Limitations and future directions
One limitation of the current study was that the design of the environment, and particularly that the floating objects did not appear to be hazards at all, as their safety zones were never penetrated, and hence, floating hazard safety was not influenced by any of the independent variables. Future research will require a combination of increasing numerosity and varying the salience of such objects to create true hazards, akin to the runway incursions used in aviation HUD research (e.g., Fadden et al., 2001). Another limitation is the absence of eye movement data to assess the degree of use of various display elements and hence the extent to which these could be defined as necessary clutter. Another constraint on this research, also to be addressed in future experiments, is that we did not consider three other UI design factors, all deemed to be important in assessing the desired properties of HMDs for transportation systems: • The similarity in hue between displayed information and the dominant elements in the scene (Warden et al., 2023b). For example, the perception of green imagery rendered by an HMD would be expected to be degraded when viewed against a blue-green seascape beyond. • The layout of the HMD interface, which would be expected to induce maximum clutter costs for detecting scene hazards, if dense information were positioned directly over the center of the field of view in an HMD. The rationale is that humans use the central vision largely to see the information in sharp focus with maximum attention. We argued that in safety-critical environments, this central region of the UI should be kept free from HMD interface elements, as was done in the current design (see Figure 4). • A future study might explore designing the HMD interface and symbology to allow users to rely solely on the symbology, contrasting this with a condition where users engage in strategic decision making to identify the optimal path. • The difference in optical distance between the HMD imagery and the scene beyond. Collimation of HMD information to long distances approaching optical infinity, while viewing a distant scene, would be expected to reduce attention switching time between the two domains in a way that could benefit performance. But also, the removal of this differential cue of distance could impair the ability to focus on one domain while ignoring the other.
Conclusion
This experiment investigated nautical navigation performance when changing display opacity and the amount of clutter in both domains (HMD and environment). The task was evaluated in terms of efficiency, safety, and mental demand. The results of the study suggest to system designers preliminary guidance on reducing display clutter and using more transparent display designs in high-cluttered environments.
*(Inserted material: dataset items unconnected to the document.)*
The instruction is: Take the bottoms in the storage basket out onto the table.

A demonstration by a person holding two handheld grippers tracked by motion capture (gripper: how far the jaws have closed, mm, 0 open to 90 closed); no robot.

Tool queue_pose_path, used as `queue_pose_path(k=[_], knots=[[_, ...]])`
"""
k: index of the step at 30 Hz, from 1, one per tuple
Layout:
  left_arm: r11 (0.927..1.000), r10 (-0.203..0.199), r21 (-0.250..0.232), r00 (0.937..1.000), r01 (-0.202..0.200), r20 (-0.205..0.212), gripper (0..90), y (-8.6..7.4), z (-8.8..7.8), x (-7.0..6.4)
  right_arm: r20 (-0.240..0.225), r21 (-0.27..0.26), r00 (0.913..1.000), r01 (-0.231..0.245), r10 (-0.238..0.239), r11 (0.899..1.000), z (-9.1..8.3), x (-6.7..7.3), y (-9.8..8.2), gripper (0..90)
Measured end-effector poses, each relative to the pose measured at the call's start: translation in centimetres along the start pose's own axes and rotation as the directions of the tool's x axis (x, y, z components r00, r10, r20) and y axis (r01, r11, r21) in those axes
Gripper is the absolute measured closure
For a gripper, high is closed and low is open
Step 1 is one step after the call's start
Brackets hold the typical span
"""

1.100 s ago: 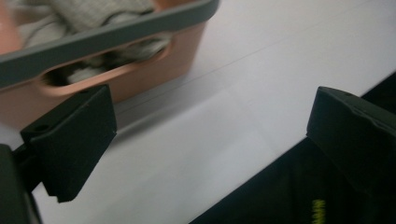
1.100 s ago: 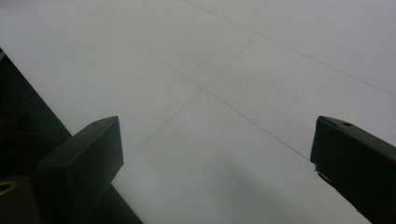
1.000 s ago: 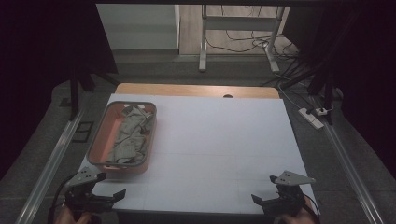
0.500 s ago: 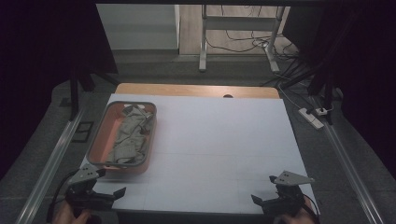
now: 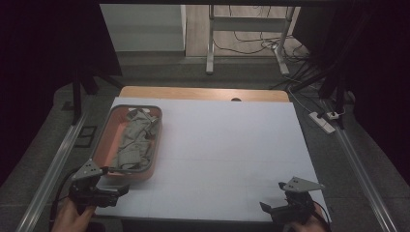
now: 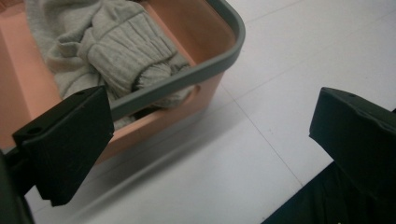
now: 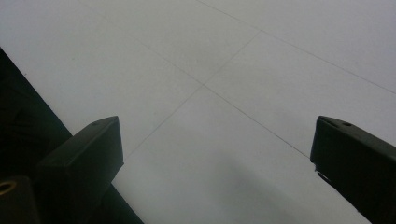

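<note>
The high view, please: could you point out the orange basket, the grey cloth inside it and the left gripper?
orange basket [image 5: 105, 140], high view, on its left wall.
grey cloth [image 5: 133, 142], high view, on the middle of the bundle.
left gripper [image 5: 121, 190], high view, midway between its fingertips.

A cloth [image 5: 133, 140] lies in a bin [image 5: 102, 143] at the table's [image 5: 227, 145] left side; the left gripper [image 5: 104, 191] sits just before the bin, the right gripper [image 5: 280, 209] at the near right corner.

My left gripper view cuts the bin [image 6: 219, 63] off at 9 and 12 o'clock; the cloth [image 6: 112, 51] runs out at 12. High view: both hands [image 5: 72, 215] clipped at 6 o'clock. Cloth folds there too small to read.
</note>
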State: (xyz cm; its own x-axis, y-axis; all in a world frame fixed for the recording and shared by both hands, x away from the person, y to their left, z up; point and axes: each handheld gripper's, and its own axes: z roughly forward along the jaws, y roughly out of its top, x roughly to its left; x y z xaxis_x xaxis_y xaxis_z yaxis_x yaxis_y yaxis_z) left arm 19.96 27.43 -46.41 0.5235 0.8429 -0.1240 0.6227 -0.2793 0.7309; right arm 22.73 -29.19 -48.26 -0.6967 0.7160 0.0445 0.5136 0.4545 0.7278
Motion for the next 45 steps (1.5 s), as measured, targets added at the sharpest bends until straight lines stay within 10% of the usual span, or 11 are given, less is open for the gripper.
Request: queue_pose_path(k=[25,45], knots=[[0.9999,-0.016,0.003,0.9995,0.016,-0.027,0.7,2.1,1.2,1.6,0.007,0.005,1.0,0.001,-0.001,1.0,0.1,0.1,0.0,2.2],[0.9975,0.018,0.068,0.9995,-0.02,0.027,1.1,3.9,2.8,3.3,0.005,0.01,0.9999,0.01,-0.01,1.0,0.1,0.1,0.0,2.2]])
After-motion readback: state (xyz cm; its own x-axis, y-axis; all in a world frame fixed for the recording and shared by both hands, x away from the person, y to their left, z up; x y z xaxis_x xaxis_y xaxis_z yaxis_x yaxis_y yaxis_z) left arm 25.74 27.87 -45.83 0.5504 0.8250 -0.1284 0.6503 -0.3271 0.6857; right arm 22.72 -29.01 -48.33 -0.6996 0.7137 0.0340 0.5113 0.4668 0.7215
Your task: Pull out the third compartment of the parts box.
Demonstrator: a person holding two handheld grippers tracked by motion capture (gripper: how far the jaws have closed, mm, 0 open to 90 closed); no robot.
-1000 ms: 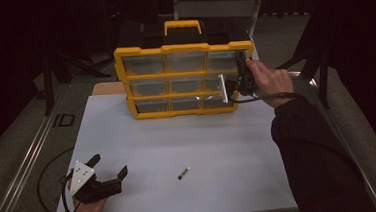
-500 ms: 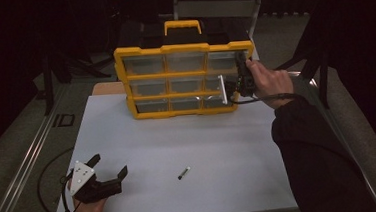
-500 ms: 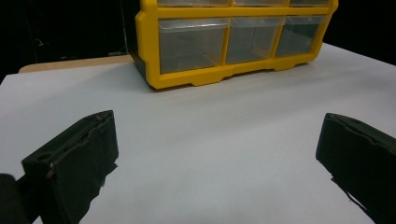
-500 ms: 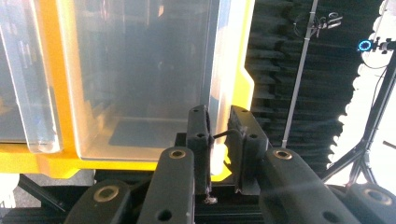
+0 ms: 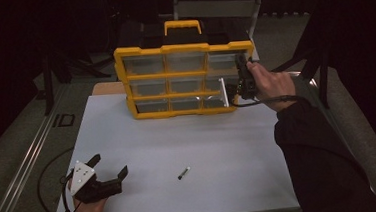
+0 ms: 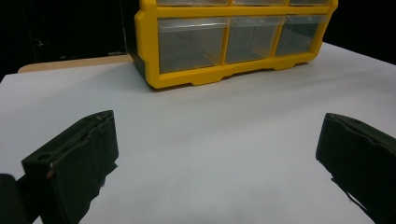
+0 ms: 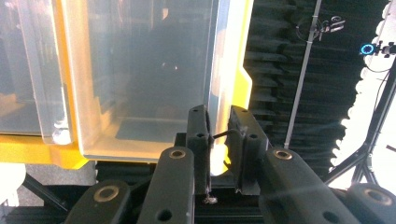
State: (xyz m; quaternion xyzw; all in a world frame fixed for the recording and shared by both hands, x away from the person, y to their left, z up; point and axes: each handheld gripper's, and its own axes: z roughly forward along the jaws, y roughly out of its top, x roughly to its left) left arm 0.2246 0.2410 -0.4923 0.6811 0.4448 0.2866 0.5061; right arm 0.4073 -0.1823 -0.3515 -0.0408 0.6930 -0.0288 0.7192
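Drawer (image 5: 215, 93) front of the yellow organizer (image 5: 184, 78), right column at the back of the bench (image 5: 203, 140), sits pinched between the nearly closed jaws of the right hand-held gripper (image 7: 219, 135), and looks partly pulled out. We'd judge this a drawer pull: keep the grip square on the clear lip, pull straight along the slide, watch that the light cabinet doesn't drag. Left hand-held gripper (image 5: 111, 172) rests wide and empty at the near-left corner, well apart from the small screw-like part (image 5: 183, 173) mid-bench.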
However, this guidance is speculative as the study looked at one level of display transparency on reducing clutter and requires further examination in providing effective HMD display feature design.
Key Points
• We varied the display clutter and transparency of a simulated HMD in a nautical navigational task through environments of different clutter level. • A transparent HMD feature in high environmental clutter situations increased nautical navigational efficiency in terms of the task completion time with lower mental demand. • An opaque and highly cluttered HMD in nautical navigation decreased safety as it increased the proximity to hazards in the environment. • In a nautical navigational task with HMD under high environmental and display clutter situations, leading to more hazard proximity and decreased safety. • We identified compromises to both safety and efficiency associated with the combination of low display transparency and high display clutter on an HMD navigating a cluttered environment.
Footnotes
Declaration of conflicting interests
The authors declared no potential conflicts of interest with respect to the research, authorship, and/or publication of this article.
Funding
The authors received no financial support for the research, authorship, and/or publication of this article.